The collateralized debt obligation at the center of the fraud case against Goldman Sachs is known as ABACUS 2007-AC1, and a class of its debt was cut to "D" from "CCC-" by Standard and Poor’s in May 2009.

That cut to "D" may have been the most recent rating action taken on this specific transaction, which had two classes of debt, or tranches. The ABACUS deal had a Class A1 and a Class A2.

ABACUS was the name of a shelf used by Goldman Sachs for a series of collateralized debt obligations. The performance of all of these deals was tied to residential mortgage backed securities. In 2007, Goldman was sixth ranked underwriter of CDOs in the U.S. and worldwide, according to Thomson Reuters.

The Goldman structured product correlation desk that assembled the CDOs was created in late 2004 and early 2005.

IDD obtained a copy of S&P's downgrade report on Friday. In that report, which was published on May 13, 2009, S&P said the downgrade of the transaction’s Class A-1 “follows a number of recent write-downs of underlying entities that caused the class A-1 notes to incur a partial principal loss.”

In February 2009, S&P cut the deal’s Class A-2 to "D" from "CCC-" after write-downs of reference entities in the underlying collateral pool that caused the A-2 note to incur a partial principal loss.

Fitch Ratings, meanwhile, said through a spokesman it did not rate that specific deal, and a Moody’s Investors Service spokesman said Moody's had initially rated the two classes of the ABACUS deal AAA. Moody's cut these classes to Baa2 and Baa3 in November 2007, and in April 2008 they were rated Ca, a rating notch above default.

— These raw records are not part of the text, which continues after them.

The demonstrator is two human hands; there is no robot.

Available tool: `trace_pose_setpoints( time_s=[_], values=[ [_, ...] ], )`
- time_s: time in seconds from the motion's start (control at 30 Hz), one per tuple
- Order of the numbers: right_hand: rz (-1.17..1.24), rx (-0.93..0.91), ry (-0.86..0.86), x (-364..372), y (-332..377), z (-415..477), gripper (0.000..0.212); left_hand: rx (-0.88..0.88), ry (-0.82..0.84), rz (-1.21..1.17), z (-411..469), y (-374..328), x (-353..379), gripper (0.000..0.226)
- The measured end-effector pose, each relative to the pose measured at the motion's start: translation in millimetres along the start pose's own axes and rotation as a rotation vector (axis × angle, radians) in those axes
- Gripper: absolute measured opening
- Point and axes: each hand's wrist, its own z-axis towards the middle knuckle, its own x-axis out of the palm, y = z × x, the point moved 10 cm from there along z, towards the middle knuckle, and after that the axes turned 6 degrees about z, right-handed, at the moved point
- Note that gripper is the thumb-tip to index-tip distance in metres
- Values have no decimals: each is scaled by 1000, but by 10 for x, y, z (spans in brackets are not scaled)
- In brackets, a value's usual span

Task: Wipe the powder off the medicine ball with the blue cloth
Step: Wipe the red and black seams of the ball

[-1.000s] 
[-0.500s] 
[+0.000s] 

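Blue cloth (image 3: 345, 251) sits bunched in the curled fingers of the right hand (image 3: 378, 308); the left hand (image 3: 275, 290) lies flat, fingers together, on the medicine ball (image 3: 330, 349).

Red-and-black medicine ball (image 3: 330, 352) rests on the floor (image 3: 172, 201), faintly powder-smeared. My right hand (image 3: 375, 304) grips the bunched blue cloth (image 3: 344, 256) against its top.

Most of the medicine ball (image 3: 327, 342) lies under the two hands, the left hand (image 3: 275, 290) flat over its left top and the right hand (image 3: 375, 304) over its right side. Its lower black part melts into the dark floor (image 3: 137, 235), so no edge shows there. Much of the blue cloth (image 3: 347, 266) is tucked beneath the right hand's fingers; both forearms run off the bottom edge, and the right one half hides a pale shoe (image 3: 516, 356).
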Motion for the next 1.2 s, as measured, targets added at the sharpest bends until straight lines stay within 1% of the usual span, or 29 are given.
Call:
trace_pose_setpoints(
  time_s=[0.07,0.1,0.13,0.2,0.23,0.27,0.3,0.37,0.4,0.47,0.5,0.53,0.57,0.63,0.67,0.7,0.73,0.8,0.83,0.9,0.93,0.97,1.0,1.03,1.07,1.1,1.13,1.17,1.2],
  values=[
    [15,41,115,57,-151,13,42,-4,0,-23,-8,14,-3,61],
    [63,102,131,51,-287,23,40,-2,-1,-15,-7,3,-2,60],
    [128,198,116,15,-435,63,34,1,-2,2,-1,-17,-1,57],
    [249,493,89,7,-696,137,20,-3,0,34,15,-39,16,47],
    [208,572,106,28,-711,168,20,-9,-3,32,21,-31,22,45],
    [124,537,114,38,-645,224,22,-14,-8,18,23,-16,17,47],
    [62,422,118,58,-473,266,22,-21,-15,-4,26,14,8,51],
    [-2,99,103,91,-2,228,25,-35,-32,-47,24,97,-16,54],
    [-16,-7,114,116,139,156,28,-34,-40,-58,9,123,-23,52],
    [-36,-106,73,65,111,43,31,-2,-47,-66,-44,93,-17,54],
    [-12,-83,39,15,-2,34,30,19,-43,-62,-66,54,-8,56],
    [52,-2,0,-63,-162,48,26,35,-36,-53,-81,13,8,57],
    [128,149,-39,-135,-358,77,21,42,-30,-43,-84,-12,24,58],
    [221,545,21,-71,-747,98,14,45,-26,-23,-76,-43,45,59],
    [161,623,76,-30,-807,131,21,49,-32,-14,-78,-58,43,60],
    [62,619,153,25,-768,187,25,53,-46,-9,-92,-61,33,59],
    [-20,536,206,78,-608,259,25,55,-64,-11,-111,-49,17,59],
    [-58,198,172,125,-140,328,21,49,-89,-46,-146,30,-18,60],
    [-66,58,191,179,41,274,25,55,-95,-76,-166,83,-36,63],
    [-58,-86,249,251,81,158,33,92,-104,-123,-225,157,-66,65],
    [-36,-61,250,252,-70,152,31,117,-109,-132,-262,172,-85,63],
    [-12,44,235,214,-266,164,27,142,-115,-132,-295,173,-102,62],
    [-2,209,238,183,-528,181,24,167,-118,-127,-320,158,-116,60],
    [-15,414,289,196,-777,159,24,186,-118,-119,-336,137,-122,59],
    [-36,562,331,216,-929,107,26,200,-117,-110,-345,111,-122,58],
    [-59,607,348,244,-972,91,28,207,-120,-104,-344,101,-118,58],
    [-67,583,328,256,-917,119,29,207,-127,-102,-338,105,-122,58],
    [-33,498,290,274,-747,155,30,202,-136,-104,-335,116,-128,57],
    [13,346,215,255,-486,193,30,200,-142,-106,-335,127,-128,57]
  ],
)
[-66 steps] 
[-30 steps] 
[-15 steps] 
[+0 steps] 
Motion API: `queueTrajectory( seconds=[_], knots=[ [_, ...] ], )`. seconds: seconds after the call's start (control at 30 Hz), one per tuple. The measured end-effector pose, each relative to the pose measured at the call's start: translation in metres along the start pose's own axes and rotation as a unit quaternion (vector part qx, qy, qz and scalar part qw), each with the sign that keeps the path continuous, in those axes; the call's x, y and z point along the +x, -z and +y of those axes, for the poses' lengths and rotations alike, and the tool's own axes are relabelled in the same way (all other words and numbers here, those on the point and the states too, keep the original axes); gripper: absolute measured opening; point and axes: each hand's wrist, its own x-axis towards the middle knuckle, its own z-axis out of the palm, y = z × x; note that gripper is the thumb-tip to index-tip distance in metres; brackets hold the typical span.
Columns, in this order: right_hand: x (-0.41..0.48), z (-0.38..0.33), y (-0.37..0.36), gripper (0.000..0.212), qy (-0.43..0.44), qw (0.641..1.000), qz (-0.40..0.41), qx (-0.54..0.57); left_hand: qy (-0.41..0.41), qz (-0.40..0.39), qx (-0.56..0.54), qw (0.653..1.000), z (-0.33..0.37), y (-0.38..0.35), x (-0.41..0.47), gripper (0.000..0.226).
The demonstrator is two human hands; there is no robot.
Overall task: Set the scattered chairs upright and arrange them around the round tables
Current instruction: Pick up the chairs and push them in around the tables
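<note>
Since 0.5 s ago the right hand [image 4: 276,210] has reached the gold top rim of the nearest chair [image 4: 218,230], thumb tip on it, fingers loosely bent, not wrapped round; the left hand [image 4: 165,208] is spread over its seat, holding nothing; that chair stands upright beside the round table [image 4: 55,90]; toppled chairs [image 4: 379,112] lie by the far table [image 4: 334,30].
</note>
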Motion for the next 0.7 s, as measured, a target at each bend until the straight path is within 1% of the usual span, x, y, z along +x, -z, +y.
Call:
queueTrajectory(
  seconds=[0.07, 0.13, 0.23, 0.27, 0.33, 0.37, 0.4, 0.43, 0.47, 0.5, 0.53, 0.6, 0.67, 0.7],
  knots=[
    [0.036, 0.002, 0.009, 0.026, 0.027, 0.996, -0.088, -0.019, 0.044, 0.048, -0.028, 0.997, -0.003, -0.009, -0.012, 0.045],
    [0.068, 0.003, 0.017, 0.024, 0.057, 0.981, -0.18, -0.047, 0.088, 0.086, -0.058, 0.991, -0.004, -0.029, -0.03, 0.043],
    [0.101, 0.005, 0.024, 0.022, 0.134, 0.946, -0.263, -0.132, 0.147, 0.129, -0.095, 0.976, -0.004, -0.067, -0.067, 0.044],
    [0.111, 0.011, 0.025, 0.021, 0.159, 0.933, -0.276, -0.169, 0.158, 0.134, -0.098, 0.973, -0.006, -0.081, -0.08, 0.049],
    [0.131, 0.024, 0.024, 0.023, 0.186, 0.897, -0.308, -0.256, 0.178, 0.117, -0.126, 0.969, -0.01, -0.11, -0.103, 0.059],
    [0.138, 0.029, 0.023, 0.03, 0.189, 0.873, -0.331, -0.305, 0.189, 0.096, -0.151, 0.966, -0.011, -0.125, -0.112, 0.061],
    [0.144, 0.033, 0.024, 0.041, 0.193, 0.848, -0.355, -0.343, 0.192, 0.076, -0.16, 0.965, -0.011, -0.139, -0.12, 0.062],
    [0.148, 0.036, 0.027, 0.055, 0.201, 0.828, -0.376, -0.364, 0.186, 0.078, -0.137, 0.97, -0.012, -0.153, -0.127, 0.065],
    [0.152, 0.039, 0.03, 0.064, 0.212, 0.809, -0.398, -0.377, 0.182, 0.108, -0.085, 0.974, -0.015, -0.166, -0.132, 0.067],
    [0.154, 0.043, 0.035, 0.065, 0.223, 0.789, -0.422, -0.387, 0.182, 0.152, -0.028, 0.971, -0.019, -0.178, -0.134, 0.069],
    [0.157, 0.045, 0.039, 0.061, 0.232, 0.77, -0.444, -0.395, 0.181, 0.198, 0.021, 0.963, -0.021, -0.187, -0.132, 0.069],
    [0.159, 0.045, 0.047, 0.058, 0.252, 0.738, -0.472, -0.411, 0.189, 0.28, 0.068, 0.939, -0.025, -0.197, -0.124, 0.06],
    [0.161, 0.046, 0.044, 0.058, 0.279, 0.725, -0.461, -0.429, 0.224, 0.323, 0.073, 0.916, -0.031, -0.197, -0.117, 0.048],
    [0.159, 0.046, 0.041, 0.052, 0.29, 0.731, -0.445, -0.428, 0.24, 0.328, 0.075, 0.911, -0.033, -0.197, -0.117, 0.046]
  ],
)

The Securities And Exchange Commission charged Goldman with fraud when it sold a collateralized debt obligation whose value hinged on the performance of subprime mortgage-backed securities. According to regulators, Goldman structured and marketed the synthetic CDO without disclosing to investors that a major hedge fund played a role in the portfolio selection process and the fact that the hedge fund had taken a short position against the CDO.

ABACUS 2007-AC1 closed on April 26, 2007.

By October 2007, 83% of the residential mortgage-backed debt in the portfolio had been downgraded, and 17% was on negative watch, according to the SEC. By January 2008, 99% of the portfolio had been downgraded.